WHAT TO DO:
Below are records. Find each line in them that holds the word "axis" and copy it.

(Extracted records)
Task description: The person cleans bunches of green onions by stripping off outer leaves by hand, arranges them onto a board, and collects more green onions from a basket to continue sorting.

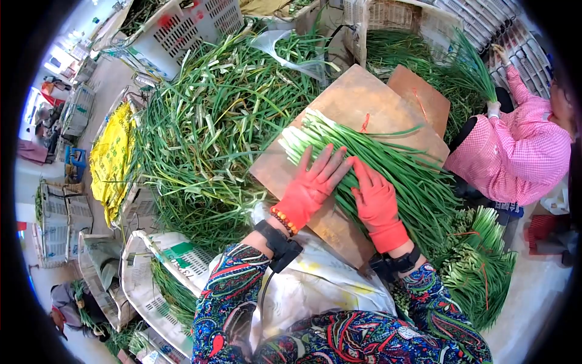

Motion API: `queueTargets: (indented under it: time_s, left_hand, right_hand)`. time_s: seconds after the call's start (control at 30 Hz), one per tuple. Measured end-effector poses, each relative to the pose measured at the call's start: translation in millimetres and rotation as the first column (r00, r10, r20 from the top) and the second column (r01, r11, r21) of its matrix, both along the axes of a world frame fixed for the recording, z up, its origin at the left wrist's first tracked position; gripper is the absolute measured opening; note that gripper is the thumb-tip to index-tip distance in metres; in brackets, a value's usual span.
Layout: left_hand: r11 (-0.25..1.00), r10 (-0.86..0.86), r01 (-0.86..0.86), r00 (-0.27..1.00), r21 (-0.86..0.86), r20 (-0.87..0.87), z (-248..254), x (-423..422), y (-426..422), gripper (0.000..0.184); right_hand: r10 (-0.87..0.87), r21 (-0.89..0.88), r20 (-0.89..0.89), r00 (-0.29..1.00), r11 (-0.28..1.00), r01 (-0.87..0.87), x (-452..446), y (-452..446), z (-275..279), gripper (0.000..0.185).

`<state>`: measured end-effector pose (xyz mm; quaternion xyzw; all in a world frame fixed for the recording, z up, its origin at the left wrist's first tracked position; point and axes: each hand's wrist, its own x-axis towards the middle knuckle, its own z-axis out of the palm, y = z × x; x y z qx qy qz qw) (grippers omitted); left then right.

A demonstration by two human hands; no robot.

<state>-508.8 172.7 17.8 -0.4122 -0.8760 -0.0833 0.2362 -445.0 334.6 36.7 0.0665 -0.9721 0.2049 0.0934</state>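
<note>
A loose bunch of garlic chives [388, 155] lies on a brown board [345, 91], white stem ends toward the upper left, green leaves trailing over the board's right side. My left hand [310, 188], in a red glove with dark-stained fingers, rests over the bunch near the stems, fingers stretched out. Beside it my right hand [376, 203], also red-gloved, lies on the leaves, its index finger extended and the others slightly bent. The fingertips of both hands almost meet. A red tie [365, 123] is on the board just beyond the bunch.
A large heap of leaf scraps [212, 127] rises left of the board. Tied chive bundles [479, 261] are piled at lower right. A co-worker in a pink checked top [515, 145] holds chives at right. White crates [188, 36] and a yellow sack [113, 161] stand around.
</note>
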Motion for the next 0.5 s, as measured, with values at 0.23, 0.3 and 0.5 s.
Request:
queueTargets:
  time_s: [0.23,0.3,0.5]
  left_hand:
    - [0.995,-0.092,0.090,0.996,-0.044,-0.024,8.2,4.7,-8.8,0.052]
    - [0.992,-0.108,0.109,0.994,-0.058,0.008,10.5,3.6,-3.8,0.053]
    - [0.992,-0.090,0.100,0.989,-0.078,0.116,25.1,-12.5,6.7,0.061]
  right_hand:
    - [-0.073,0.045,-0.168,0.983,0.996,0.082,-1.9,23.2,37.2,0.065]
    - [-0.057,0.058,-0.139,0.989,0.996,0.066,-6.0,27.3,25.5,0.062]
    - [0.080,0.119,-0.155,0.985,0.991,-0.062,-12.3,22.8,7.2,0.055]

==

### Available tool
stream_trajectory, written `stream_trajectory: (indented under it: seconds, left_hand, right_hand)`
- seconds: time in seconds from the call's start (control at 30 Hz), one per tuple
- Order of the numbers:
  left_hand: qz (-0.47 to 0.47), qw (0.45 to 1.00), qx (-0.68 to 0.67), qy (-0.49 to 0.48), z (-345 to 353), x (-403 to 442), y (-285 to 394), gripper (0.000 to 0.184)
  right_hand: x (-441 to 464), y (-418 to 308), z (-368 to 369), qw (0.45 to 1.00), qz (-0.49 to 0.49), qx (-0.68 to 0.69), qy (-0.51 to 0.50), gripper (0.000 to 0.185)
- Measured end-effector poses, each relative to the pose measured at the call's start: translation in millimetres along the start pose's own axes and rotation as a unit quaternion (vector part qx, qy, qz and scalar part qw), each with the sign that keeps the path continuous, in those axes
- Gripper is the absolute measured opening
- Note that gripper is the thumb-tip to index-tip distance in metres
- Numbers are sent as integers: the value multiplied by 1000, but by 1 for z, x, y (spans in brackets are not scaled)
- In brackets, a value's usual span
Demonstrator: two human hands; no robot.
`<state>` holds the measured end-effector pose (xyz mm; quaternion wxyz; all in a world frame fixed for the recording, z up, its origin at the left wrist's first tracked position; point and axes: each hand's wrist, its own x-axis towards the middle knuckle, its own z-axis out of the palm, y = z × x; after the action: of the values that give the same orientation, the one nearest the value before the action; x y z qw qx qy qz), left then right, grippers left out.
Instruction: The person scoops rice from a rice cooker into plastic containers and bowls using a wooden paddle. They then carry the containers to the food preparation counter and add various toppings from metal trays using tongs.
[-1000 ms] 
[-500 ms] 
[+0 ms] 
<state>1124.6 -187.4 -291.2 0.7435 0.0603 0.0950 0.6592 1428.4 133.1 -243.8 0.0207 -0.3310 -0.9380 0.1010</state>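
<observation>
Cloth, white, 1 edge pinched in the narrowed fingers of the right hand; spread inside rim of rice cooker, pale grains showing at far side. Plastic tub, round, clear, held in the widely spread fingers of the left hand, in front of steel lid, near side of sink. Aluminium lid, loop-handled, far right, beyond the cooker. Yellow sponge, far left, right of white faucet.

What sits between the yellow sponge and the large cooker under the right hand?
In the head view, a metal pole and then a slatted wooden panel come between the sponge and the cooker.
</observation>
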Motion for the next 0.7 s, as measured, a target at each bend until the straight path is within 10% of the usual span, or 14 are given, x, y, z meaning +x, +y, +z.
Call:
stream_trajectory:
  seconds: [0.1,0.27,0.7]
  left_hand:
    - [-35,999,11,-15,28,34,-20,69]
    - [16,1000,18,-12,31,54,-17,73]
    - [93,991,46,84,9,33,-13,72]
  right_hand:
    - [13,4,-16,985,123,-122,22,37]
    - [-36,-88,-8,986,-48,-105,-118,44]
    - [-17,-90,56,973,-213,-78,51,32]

WRITTEN RESPONSE:
`<state>`: measured end-effector pose (xyz mm; quaternion xyzw; all in a world frame fixed for the recording, z up, its origin at the left wrist's first tracked position; point and axes: each hand's wrist, its own x-axis towards the middle knuckle, its own z-axis out of the palm, y = z × x; x y z qx qy qz qw) (grippers omitted); left then right.
`<state>` holds the measured end-effector pose (xyz mm; quaternion wxyz; all in a world frame fixed for the recording, z up, its origin at the left wrist's first tracked position; point and axes: each hand's wrist, its own x-axis towards the middle knuckle, its own z-axis out of the palm, y = z × x; after the action: of the values that give the same orientation, the one nearest the value before the action; x y z qw qx qy qz), left then right, grippers left out.

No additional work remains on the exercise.